• _WHAT YOU HAVE TO DO_:
Would you please repeat exactly the entries below, starting at the line with "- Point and" and ending at the line with "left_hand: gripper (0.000", and nothing outside that range? Leave out the pictures.

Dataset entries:
=== Begin Enclosure ===
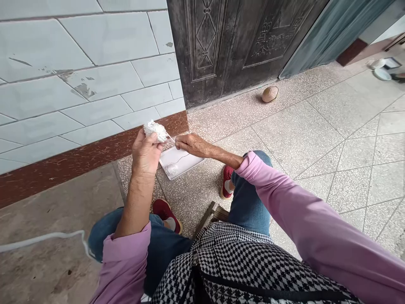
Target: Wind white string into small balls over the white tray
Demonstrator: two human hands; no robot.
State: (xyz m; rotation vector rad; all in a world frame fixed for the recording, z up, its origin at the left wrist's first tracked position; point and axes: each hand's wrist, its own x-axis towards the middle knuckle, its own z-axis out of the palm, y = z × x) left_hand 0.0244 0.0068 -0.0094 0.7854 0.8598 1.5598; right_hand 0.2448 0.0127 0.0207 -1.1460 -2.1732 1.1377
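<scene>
My left hand (146,153) is raised and closed round a small white ball of yarn (155,129). A thin white strand (170,137) runs from the ball to my right hand (193,145), whose fingers pinch it just to the right. Below both hands a white tray (186,162) lies on the floor with a second small bundle of white yarn (172,169) on it. I am seated, with blue jeans, pink sleeves and red shoes in view.
A tiled wall with a red-brown skirting rises at left. A dark carved door stands ahead, with a brown ball (270,93) on the terrazzo floor before it. A white cord (41,239) lies at lower left. Shoes lie at far right.
</scene>
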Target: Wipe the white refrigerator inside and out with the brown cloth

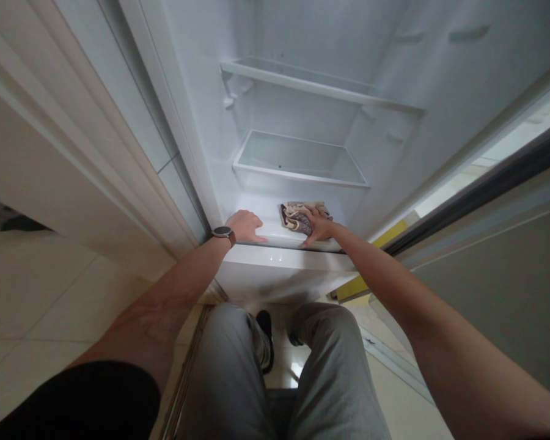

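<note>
Covering part of cloth with spread right hand, on fridge floor, right side; resting empty left hand, part-open, near left; seemingly midway, without showing how much remains.

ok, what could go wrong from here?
1. The bunched cloth under the right hand lies near the front edge of the fridge floor, so a careless pull might drag it over.
2. The lower shelf sits above the fridge floor where both hands are; lifting either one sharply could knock its front rim.
3. The watch on the left wrist is close to the fridge's side wall and might scrape it.
</note>
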Available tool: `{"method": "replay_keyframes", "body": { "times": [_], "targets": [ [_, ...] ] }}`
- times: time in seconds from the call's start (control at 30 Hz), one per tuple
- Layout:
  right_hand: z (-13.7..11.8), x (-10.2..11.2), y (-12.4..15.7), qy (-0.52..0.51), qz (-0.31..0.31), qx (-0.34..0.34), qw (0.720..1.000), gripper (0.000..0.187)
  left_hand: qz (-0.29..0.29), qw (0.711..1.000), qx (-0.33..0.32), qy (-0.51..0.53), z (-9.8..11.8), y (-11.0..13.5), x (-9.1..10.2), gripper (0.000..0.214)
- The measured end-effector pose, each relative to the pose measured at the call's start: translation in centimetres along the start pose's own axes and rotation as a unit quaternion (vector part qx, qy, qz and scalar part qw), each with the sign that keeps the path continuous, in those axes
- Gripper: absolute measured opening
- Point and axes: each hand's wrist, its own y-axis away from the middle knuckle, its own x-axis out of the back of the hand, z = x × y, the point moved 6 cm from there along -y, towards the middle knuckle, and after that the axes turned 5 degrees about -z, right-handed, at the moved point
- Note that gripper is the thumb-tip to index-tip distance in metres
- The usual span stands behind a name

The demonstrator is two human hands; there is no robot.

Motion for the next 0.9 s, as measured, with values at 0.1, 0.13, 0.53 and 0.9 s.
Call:
{"method": "replay_keyframes", "body": {
  "times": [0.1,0.13,0.53,0.9],
  "targets": [
    [-0.01,0.03,0.03,0.0,0.001,0.003,1.0,0.151,-0.003,1.0,-0.001,0.005,0.01,-0.01,0.0,0.059],
    [-0.01,0.05,0.03,0.001,0.001,0.004,1.0,0.151,-0.004,1.0,0.0,0.006,0.01,-0.01,0.0,0.059],
    [-0.09,0.08,0.09,-0.004,0.008,0.006,1.0,0.147,0.001,1.0,0.001,0.007,0.1,0.14,0.22,0.06],
    [0.07,-0.12,-0.14,0.004,-0.001,-0.009,1.0,0.153,0.004,1.0,0.0,0.01,0.03,0.13,0.15,0.059]
  ]
}}
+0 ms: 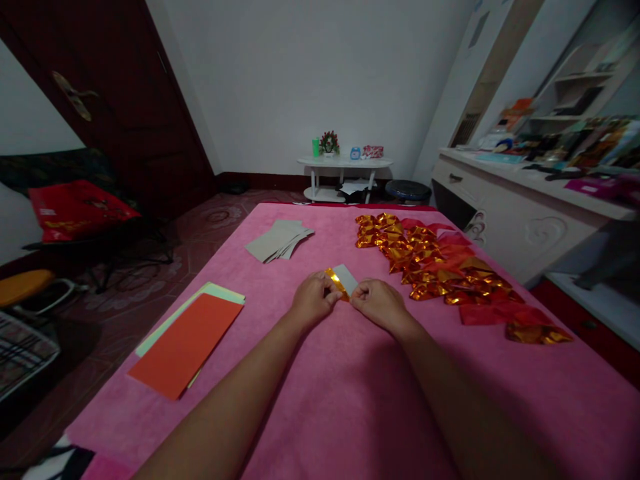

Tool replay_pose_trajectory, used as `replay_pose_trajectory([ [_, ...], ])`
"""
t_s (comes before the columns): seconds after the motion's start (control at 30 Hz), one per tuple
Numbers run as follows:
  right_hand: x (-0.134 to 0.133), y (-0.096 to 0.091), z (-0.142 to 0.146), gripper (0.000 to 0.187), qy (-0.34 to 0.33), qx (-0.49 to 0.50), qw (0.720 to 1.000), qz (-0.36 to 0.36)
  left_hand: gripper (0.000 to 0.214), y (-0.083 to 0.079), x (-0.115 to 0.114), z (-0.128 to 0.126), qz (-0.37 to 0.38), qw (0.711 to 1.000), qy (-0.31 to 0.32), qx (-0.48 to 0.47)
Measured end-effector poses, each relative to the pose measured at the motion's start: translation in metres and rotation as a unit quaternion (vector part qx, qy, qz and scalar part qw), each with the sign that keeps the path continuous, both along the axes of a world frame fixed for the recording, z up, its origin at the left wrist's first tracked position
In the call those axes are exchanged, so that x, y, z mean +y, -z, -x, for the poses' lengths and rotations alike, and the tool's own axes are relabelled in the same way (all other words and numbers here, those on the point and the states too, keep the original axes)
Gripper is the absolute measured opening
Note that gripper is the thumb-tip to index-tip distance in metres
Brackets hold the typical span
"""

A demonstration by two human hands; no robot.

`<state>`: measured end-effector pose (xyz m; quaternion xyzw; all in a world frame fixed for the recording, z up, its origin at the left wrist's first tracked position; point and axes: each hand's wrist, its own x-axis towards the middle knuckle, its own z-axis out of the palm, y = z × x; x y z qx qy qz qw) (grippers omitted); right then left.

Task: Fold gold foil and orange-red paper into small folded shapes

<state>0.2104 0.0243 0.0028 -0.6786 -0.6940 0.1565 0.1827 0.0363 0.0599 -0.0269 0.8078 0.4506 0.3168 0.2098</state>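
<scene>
Between my two hands, over the middle of the pink cloth, is a small sheet of grey-backed paper (346,277) with a shiny gold strip showing along its near left edge. My left hand (314,298) pinches the gold strip, thumb and fingers together. The near right corner is pinched by my right hand (379,304). Beyond my left hand lies a fanned stack of grey sheets (280,240). To the right are rows of folded gold foil pieces (410,247), with red paper pieces (493,316) among them.
Orange and pale green paper sheets (187,343) lie at the table's left. The pink cloth (320,400) covers the table. Behind it stand a small white side table (345,162) and a dark round stool (407,191). A white dresser (520,207) flanks the right; a red bag (80,210) sits left.
</scene>
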Motion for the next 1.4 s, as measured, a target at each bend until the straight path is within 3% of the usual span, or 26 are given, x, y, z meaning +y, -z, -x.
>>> replay_pose_trajectory([
  [0.43, 0.002, 0.003, 0.006, 0.014, 0.052, -0.022, 0.998, 0.007, 0.014, -0.001, -0.001, -0.006, 0.004, 0.998, -0.052, 0.025],
  [0.73, 0.0, 0.005, 0.005, 0.009, 0.043, -0.002, 0.999, -0.012, 0.014, -0.005, -0.002, -0.007, -0.003, 0.997, -0.069, 0.045],
  [0.9, -0.003, 0.008, 0.002, 0.024, -0.006, 0.029, 0.999, -0.026, 0.003, -0.005, -0.002, -0.007, -0.006, 0.998, -0.037, 0.044],
  [1.03, -0.001, 0.007, -0.002, 0.023, -0.035, 0.021, 0.999, -0.013, 0.011, -0.007, -0.006, -0.006, -0.036, 0.997, -0.024, 0.066],
  [1.2, 0.005, 0.004, -0.007, 0.023, -0.024, 0.036, 0.999, 0.018, 0.016, -0.012, -0.023, -0.009, -0.146, 0.974, 0.005, 0.174],
  [1.3, 0.009, 0.006, -0.013, 0.021, -0.02, 0.064, 0.997, 0.041, 0.022, -0.013, -0.031, -0.01, -0.147, 0.971, 0.034, 0.188],
  [1.4, 0.014, 0.013, -0.02, 0.02, 0.015, 0.093, 0.996, -0.005, 0.025, -0.014, -0.033, -0.01, -0.14, 0.974, 0.052, 0.17],
])
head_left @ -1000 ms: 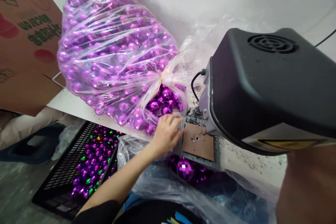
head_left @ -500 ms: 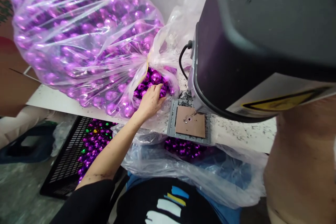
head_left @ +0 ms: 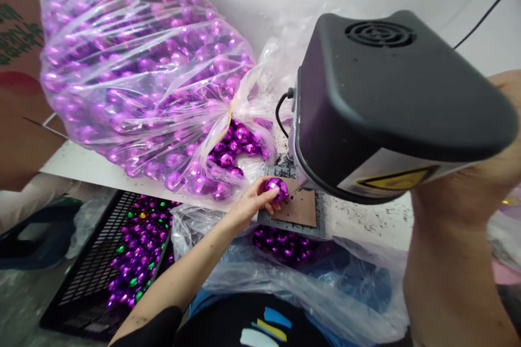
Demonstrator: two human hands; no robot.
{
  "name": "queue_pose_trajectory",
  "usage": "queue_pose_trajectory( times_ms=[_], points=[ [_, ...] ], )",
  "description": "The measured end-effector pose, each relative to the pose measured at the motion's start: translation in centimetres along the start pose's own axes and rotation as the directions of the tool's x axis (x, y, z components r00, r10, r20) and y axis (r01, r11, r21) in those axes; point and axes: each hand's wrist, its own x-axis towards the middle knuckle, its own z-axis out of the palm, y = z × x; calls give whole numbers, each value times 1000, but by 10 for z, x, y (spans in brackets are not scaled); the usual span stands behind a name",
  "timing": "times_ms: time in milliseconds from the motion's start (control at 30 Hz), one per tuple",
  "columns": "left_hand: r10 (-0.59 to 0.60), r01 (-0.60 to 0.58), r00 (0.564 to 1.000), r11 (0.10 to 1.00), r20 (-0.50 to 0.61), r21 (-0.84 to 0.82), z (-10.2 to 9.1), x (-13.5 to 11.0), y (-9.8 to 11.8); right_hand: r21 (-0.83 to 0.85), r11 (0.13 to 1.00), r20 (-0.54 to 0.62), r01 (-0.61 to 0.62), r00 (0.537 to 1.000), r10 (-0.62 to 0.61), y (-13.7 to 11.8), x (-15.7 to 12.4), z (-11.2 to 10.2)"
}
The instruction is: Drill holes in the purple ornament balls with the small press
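Purple ball (head_left: 277,188), faceted + shiny, was in L hand (head_left: 257,198), pinched btwn thumb and fingers. It sat over the L part of a brown square (head_left: 304,210), just beside a small dark hole (head_left: 292,197); cdn't tell if ball touched the square. Brown square lay on a grey base plate (head_left: 321,226), approx. flat, w/ dark specks nr its far edge

R hand (head_left: 458,187) was up against the R end of a black machine head (head_left: 407,103), mostly hidden behind it; cdn't tell if fingers were closed. Machine head overhung the R side of the base plate, w/ round vent (head_left: 380,34) on top, yellow warning label (head_left: 393,178) on the near side, short black cable (head_left: 280,111) at its L end

Large clear bag (head_left: 146,70) full of purple balls lay on the surface (head_left: 362,222), L of machine, gathered by a yellow band (head_left: 230,115); loose balls (head_left: 241,134) showed in a gap beside the band. Dark shavings were scattered on the surface R of the base plate

Below the near edge: clear plastic sheeting (head_left: 301,287) across the person's lap, w/ purple balls (head_left: 281,245) under the base plate. Lower L: black crate (head_left: 67,295) w/ small purple + some green pcs. Far L: printed cardboard box (head_left: 24,124), partly out of view
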Motion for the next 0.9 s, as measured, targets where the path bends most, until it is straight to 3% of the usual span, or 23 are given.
queue_pose_trajectory(
  times_ms=[100,200,333,433,533,633,900],
  points=[
    [92,-82,994,980,-52,179,4,6,-6,12,1000,-65,-29,997,29,-2,1,2],
    [208,-174,977,907,-49,384,7,8,-9,31,1000,-70,-3,998,5,-1,1,4],
    [386,-298,923,686,16,664,13,9,-15,15,1000,-73,-1,997,2,-2,1,4],
    [491,-348,871,560,38,752,21,12,-21,35,999,-67,-10,998,13,-4,1,4],
    [513,-328,858,537,8,777,30,17,-25,38,999,-62,-20,998,23,-5,0,4],
    [487,-303,873,547,-2,781,38,20,-26,16,1000,-63,-6,998,7,-4,0,3],
    [423,-323,903,548,78,772,41,19,-22,52,997,-45,53,998,-50,-1,-1,1]
  ],
)
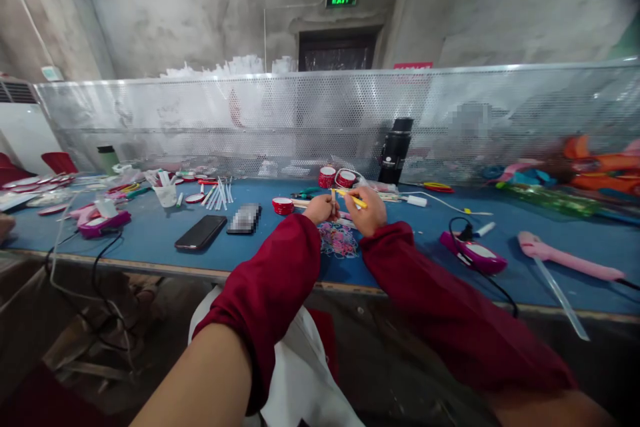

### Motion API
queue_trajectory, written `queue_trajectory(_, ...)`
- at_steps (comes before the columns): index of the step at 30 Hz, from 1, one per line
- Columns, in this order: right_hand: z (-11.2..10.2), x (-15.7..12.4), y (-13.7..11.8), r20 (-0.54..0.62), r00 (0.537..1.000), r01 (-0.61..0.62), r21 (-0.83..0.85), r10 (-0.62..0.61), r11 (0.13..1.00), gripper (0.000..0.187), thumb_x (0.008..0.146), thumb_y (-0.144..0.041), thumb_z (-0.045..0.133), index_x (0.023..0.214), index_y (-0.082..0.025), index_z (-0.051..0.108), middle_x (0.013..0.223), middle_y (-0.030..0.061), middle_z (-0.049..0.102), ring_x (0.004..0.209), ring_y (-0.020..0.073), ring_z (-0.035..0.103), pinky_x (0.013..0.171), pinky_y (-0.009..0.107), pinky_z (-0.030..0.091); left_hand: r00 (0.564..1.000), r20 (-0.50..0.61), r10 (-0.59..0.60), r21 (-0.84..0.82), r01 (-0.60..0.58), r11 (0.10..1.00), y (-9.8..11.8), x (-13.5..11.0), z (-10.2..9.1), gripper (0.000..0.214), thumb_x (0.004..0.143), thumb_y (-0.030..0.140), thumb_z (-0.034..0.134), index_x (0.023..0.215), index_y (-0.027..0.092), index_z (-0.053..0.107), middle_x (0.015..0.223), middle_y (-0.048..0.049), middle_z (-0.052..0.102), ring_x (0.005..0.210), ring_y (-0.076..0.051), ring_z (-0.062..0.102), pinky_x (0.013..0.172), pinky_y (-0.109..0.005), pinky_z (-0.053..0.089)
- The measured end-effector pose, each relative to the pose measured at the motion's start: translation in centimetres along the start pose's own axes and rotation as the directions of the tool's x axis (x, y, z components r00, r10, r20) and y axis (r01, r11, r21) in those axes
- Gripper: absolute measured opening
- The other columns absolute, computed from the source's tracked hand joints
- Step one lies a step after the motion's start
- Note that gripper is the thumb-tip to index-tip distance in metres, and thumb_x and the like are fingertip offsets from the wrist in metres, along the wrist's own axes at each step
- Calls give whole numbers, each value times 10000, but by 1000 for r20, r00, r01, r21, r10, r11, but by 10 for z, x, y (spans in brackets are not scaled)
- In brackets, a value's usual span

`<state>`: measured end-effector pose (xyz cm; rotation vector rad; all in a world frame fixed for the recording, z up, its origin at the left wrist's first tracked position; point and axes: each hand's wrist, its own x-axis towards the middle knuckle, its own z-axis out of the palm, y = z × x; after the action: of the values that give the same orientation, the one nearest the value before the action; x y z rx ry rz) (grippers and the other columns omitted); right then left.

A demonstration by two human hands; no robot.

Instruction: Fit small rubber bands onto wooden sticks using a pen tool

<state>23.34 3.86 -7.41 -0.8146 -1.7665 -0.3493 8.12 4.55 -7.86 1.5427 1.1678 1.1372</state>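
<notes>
My right hand (pixel 371 212) is closed around a slim yellow tool (pixel 358 201); its exact kind is too small to make out. Its tip points left toward my left hand (pixel 320 209), whose fingers pinch a small, pale, thin piece (pixel 333 195). Both hands are close together above the blue table. Just below them lies a tangled pile of thin multicoloured loops (pixel 340 241). A red roll with a white top (pixel 283 205) sits left of my left hand. Behind the hands stand two more red rolls (pixel 327 177).
A black phone (pixel 201 233) and a second phone (pixel 245 219) lie to the left. Purple devices with cords (pixel 474 253) sit on the right and far left. Also on the right are a pink glue gun (pixel 570 257) and a black thermos (pixel 396 150). A perforated metal screen (pixel 200 113) runs behind.
</notes>
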Motion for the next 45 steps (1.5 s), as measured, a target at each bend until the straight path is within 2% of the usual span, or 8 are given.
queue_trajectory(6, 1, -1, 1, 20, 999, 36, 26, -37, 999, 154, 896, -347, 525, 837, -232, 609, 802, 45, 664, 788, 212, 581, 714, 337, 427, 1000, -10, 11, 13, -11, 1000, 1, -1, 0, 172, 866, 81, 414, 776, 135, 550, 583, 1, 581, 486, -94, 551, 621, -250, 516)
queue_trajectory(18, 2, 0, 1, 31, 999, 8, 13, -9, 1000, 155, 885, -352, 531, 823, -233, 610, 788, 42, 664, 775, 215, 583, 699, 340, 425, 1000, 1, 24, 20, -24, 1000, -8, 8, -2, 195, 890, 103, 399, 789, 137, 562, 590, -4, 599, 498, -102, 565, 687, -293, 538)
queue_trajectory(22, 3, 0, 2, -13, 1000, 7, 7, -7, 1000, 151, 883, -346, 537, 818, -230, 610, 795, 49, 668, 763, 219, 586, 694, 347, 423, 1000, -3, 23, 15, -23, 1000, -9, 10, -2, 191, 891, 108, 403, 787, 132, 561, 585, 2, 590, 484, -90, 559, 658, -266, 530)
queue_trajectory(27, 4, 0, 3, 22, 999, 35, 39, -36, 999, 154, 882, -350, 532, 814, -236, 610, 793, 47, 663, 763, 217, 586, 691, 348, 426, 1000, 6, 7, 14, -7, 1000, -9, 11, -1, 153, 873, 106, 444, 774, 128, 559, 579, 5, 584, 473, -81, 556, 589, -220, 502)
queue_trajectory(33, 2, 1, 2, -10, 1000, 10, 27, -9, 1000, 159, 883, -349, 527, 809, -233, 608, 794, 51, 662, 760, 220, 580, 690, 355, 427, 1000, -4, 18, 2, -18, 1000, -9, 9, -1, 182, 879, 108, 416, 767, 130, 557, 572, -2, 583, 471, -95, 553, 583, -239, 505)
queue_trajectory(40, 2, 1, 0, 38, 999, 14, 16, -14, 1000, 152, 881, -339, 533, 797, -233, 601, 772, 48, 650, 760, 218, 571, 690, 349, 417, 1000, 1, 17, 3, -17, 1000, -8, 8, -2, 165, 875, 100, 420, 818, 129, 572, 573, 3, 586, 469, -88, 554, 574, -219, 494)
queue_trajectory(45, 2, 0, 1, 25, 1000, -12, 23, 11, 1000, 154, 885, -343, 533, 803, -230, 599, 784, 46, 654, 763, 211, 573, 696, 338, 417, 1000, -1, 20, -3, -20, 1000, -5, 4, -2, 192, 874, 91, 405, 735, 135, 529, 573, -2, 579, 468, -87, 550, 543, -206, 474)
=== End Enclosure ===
• _WRITTEN RESPONSE_:
- Point and axes: each hand's wrist, its own y-axis away from the middle knuckle, its own x-axis out of the back of the hand, z = x × y, the point moved 6 cm from there along -y, towards the middle knuckle, and after that the axes turned 5 degrees about -z, right-handed, at the moved point
- Note that gripper is the thumb-tip to index-tip distance in metres
- The usual span stands behind a name

The demonstrator is two human hands; there is no robot.

Motion for the next 0.9 s, as measured, with values at 0.1, 0.13, 0.53 and 0.9 s.
Call:
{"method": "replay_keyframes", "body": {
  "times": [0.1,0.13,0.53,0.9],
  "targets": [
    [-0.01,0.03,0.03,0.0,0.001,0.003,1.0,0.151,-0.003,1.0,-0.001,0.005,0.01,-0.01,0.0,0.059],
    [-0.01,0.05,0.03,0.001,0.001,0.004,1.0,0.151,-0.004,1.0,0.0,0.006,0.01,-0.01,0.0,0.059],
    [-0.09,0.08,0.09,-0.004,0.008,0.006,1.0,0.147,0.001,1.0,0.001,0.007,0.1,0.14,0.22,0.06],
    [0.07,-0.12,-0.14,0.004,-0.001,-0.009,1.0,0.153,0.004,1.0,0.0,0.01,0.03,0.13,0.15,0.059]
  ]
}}
+0 ms: 

Tool replay_pose_trajectory, used as `replay_pose_trajectory([ [_, ...], ])`
"""
t_s (comes before the columns): seconds after the motion's start (control at 30 Hz), one per tuple
Numbers run as follows:
  right_hand: x (-0.134 to 0.133), y (-0.096 to 0.091), z (-0.142 to 0.146), gripper (0.000 to 0.187), qy (-0.34 to 0.33), qx (-0.49 to 0.50), qw (0.720 to 1.000), qz (-0.36 to 0.36)
  left_hand: gripper (0.000 to 0.214), y (-0.083 to 0.079), x (-0.115 to 0.114), z (-0.128 to 0.126), qz (-0.37 to 0.38), qw (0.711 to 1.000), qy (-0.31 to 0.32), qx (-0.48 to 0.47)

The response is complete as it stands.